Durant de longues années, l’État français n’assumait pas sa responsabilité dans les conséquences des essais lui ayant permis de s’équiper d’un arsenal nucléaire. C’est François Hollande qui en février 2016 avait officiellement reconnu que les essais avaient eu un « impact environnemental » et « provoqué des conséquences sanitaires ». Il s’était à ce titre engagé à élargir les conditions d’indemnisation des victimes des essais nucléaires. Ce fut chose faite par un décret signé par Marisol Touraine puis par une inscription définitive dans ce projet de loi.

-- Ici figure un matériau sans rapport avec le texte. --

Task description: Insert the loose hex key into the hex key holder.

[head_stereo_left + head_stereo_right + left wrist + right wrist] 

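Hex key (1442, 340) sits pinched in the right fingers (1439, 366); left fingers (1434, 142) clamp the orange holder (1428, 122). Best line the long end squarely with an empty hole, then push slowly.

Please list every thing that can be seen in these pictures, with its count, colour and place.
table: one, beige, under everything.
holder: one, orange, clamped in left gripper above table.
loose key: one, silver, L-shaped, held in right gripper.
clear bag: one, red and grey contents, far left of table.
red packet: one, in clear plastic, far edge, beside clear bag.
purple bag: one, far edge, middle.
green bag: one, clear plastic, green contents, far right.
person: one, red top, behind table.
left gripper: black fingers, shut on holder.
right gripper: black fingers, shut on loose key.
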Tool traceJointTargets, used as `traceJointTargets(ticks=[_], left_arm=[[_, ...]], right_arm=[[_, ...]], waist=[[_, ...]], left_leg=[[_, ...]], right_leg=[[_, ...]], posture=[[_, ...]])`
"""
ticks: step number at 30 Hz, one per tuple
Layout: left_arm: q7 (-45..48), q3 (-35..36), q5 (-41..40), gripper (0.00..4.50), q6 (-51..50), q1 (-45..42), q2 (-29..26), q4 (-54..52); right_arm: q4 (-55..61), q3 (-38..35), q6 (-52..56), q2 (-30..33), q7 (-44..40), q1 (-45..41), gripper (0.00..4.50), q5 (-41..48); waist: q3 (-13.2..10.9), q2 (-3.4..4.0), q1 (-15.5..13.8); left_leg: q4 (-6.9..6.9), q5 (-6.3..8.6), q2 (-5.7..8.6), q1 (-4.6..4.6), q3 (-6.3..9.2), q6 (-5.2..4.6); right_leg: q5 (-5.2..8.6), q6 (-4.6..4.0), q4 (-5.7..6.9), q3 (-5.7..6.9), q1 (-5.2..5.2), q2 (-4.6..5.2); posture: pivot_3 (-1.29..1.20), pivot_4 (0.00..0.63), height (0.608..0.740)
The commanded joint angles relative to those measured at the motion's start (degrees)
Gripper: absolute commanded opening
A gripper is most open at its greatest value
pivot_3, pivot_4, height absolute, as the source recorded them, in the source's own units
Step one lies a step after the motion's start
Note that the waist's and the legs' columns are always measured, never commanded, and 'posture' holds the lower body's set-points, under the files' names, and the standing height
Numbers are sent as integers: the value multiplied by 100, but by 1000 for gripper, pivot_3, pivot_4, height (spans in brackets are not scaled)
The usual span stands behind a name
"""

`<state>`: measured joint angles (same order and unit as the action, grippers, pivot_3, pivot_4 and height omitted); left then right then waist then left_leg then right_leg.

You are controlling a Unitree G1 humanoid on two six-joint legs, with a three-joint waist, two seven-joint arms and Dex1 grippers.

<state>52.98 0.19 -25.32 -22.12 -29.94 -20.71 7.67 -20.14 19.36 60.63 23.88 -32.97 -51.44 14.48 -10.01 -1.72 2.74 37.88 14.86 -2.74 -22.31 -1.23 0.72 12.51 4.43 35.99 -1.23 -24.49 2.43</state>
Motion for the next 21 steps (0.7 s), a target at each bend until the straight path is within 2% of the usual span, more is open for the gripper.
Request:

Mais de nombreux dossiers restaient exclus du processus, en vertu du « risque négligeable » que pouvait constituer le lien entre la maladie et les essais.

Les députés se sont donc mobilisés et ont voté la suppression de cette notion de « risque négligeable » dans les procédures d’indemnisation. Cela va permettre à tous nos concitoyens exposés, civils comme militaires, habitants de Polynésie comme métropolitains, de faire reconnaitre pleinement leurs droits.

Jean-Marie Beffara se réjouit que son vote ait permis la reconnaissance des justes revendications des victimes des essais nucléaires.